*Directions for this task*:
Only the lines from the start of the entries through the line with "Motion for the" are wanted; please output them exactly.
(Beginning of Records to use)
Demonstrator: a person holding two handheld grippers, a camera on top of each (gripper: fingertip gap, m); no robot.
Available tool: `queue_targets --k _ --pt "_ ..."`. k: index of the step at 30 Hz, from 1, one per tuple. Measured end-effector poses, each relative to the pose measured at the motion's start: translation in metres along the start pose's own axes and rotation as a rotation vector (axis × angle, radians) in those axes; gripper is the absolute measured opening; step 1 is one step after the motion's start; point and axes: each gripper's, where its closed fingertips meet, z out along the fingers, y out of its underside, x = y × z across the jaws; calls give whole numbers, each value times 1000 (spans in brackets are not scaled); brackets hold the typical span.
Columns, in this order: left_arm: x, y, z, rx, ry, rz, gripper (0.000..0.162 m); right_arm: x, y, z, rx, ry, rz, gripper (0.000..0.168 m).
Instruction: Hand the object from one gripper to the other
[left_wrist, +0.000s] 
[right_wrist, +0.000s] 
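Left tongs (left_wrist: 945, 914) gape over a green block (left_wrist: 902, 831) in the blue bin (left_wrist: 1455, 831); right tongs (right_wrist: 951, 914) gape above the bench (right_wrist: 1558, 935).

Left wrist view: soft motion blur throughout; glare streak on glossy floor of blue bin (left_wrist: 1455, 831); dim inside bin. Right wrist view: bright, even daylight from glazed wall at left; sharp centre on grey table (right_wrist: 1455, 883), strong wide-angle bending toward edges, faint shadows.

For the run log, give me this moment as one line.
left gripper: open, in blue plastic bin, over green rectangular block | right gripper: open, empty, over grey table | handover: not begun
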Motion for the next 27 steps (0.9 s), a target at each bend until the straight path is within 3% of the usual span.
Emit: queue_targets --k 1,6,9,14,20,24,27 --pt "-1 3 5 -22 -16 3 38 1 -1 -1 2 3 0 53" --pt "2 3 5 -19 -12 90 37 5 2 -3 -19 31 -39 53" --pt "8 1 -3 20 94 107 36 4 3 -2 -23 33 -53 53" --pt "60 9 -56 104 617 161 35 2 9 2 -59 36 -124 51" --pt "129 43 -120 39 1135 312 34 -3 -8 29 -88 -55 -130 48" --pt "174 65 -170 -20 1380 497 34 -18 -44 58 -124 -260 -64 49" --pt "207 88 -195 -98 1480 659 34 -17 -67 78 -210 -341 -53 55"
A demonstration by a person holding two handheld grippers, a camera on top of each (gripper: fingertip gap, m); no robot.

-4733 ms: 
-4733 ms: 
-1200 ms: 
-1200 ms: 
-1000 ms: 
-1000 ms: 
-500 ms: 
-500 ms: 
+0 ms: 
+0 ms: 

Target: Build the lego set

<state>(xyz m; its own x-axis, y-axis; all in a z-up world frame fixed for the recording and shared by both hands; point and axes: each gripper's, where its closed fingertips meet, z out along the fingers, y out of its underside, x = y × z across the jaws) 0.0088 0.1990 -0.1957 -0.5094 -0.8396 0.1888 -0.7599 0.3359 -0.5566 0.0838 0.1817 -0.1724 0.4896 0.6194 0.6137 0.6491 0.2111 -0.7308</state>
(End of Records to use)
*Answer to this problem*:
Demonstrator: a person holding two handheld grippers, a camera on top of each (gripper: fingertip gap, m); no robot.
Available tool: `queue_targets --k _ --pt "_ ..."`. k: index of the step at 30 Hz, from 1, one per tuple. Measured end-effector poses, each relative to the pose measured at the motion's start: translation in metres along the start pose's own axes and rotation as a rotation vector (axis × angle, radians) in those axes; gripper is the absolute measured opening; step 1 is one step after the motion's start; point and axes: each gripper's, where its closed fingertips meet, z out along the fingers, y out of its underside, x = y × z across the jaws; calls give whole numbers, each value times 1000 (spans in brackets are not scaled); brackets hold the typical span.
Columns, in this order: left_arm: x, y, z, rx, ry, rz, gripper (0.000..0.162 m); right_arm: x, y, z, rx, ry, rz, gripper (0.000..0.168 m).
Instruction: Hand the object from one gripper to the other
[left_wrist, +0.000s] 
[right_wrist, +0.000s] 
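Left tongs (left_wrist: 945, 914) gape over a green block (left_wrist: 902, 831) in the blue bin (left_wrist: 1455, 831); right tongs (right_wrist: 951, 914) gape above the bench (right_wrist: 1558, 935).

Left wrist view: soft motion blur throughout; glare streak on glossy floor of blue bin (left_wrist: 1455, 831); dim inside bin. Right wrist view: bright, even daylight from glazed wall at left; sharp centre on grey table (right_wrist: 1455, 883), strong wide-angle bending toward edges, faint shadows.

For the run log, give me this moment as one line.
left gripper: open, in blue plastic bin, over green rectangular block | right gripper: open, empty, over grey table | handover: not begun
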Motion for the next 27 steps (0.9 s), a target at each bend until the straight path is within 3% of the usual span.

Nothing else belongs in this output.